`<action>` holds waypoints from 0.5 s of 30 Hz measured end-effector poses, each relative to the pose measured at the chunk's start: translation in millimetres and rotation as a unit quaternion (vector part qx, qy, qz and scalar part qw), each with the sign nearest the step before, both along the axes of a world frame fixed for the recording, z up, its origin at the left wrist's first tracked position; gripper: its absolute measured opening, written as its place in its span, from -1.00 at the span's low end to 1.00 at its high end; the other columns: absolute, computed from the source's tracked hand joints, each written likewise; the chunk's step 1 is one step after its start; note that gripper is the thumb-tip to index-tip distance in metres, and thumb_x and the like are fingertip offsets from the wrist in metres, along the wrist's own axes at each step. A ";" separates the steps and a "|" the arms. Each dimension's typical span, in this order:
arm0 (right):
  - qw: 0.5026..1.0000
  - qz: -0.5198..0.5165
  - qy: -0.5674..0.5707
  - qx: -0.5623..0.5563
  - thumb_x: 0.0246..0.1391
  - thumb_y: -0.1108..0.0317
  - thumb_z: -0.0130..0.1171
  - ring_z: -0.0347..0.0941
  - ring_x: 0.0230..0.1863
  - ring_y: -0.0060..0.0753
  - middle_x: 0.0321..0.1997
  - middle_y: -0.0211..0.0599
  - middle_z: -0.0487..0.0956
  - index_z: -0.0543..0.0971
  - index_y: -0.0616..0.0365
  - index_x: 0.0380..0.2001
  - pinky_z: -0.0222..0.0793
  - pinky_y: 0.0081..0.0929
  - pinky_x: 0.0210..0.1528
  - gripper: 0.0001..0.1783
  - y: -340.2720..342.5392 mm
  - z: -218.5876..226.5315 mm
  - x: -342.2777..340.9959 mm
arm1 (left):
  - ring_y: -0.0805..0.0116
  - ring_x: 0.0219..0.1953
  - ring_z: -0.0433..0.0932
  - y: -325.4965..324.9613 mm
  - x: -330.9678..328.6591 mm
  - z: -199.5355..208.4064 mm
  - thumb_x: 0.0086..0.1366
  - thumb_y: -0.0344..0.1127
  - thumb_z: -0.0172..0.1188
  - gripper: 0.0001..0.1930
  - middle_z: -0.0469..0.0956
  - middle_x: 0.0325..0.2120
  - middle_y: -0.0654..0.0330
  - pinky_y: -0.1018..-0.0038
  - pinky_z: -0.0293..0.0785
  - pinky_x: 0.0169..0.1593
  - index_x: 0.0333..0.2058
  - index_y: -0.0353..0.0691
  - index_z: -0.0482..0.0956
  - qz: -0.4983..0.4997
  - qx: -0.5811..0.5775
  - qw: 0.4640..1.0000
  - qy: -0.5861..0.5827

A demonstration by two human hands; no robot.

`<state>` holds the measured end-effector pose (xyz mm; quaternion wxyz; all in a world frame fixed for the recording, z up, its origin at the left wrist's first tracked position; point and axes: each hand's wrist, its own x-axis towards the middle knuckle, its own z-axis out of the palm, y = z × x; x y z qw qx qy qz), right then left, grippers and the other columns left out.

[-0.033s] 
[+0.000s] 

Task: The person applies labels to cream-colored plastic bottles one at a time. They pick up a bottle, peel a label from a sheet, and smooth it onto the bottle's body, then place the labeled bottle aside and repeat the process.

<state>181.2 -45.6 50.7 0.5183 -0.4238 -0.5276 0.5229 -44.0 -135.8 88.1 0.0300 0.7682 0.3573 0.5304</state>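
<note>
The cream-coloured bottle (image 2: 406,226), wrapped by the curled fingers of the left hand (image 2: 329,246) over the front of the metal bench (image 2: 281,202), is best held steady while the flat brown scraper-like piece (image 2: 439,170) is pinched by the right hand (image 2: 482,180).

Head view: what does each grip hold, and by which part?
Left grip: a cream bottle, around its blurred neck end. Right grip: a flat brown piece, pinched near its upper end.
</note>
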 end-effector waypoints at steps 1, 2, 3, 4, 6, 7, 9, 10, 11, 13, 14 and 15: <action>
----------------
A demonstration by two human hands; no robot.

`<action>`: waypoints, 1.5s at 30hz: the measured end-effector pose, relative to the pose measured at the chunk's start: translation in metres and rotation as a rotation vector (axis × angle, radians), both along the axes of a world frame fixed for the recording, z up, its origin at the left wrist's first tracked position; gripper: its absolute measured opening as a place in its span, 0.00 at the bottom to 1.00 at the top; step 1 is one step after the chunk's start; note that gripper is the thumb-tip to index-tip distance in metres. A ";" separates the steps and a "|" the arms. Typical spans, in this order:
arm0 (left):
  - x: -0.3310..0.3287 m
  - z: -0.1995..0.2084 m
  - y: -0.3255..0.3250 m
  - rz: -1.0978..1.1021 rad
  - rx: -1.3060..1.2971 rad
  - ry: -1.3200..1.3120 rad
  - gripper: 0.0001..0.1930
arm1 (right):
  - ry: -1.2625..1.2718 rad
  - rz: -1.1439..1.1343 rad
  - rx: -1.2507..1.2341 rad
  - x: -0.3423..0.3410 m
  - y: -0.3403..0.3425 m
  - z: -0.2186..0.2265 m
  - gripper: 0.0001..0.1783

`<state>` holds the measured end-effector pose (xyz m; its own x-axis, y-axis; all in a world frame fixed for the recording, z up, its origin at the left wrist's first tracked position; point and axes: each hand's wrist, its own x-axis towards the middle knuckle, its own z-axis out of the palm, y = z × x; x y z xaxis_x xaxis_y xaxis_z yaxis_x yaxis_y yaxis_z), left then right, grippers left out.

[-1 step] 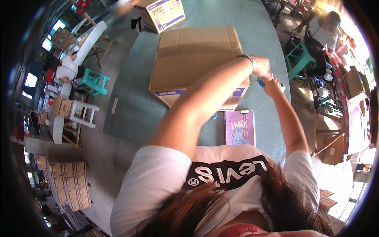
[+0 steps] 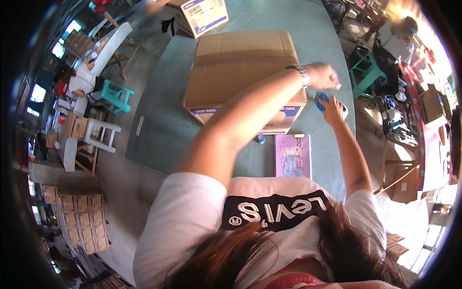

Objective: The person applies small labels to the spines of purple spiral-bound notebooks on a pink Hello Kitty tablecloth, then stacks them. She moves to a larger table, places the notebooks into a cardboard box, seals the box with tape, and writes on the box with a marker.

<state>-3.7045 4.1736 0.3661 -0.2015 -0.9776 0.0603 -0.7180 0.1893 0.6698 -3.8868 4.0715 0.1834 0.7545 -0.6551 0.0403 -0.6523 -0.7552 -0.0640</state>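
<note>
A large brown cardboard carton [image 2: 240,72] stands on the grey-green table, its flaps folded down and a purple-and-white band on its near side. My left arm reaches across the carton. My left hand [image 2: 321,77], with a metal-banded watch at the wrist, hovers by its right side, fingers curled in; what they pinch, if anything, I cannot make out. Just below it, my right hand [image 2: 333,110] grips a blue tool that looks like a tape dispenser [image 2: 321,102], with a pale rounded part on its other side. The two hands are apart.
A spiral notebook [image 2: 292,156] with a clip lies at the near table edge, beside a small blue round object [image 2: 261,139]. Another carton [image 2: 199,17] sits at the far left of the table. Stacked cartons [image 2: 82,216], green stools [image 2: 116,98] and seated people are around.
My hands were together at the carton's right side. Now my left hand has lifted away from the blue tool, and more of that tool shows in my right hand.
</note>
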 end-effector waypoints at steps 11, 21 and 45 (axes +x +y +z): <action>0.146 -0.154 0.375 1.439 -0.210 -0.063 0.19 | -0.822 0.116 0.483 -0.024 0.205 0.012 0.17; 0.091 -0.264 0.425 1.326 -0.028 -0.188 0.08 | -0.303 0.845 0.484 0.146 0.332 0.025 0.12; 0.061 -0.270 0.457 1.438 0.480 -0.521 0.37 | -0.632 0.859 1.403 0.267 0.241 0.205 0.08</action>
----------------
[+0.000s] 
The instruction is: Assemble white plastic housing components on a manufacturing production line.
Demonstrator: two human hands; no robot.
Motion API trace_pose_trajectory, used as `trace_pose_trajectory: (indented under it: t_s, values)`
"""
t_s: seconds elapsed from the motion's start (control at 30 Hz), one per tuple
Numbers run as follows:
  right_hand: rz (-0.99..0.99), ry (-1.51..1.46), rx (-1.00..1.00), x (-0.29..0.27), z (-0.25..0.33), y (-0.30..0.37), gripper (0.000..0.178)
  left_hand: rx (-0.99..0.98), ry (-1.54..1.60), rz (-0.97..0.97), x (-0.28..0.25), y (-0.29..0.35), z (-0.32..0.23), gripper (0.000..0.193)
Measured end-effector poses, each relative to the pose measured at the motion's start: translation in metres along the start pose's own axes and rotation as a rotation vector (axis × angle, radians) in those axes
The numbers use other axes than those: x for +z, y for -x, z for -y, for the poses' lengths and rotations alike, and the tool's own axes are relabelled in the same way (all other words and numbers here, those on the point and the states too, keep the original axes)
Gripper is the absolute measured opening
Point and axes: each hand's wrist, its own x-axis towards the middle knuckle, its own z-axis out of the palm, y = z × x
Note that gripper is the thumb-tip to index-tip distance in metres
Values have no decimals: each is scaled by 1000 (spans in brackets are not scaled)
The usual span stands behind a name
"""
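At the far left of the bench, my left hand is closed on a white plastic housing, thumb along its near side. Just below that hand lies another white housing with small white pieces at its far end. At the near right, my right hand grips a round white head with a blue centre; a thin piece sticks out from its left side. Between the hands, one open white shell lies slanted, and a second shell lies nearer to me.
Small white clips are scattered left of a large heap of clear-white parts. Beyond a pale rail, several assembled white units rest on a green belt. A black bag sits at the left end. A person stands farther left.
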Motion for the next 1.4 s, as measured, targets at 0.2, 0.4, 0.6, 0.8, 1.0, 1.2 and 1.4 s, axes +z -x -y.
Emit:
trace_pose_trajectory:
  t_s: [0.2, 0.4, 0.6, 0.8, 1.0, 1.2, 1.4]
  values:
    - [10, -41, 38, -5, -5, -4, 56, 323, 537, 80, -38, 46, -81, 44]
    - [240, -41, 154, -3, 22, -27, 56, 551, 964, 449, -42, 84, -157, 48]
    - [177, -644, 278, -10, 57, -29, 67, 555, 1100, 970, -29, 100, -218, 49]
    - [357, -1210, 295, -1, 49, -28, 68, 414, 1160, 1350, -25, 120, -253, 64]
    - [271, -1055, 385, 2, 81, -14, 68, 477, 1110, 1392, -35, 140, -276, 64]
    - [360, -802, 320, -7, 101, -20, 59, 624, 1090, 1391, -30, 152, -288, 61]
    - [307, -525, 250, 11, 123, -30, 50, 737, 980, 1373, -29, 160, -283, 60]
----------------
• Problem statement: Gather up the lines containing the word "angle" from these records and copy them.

• Solution to the problem:
`<action>`: waypoints, 1.5s at 30hz: the measured end-effector pose, relative to the pose measured at the chunk's start: translation in metres and rotation as a rotation vector (axis × angle, radians), both along the axes of a world frame fixed for the recording, z up, its origin at the left wrist's first tracked position; gripper: its absolute measured opening as a place in its span, 0.00 at the bottom to 1.00 at the top; step 1 is one step after the chunk's start; note that gripper is the thumb-tip to index-tip distance in metres. A ";" separates the steps and a "|" the arms. Typical spans, in this order:
Measured end-effector poses, each relative to the pose measured at the motion's start: translation in metres along the start pose's own axes and rotation as a rotation vector (axis × angle, radians) in those axes

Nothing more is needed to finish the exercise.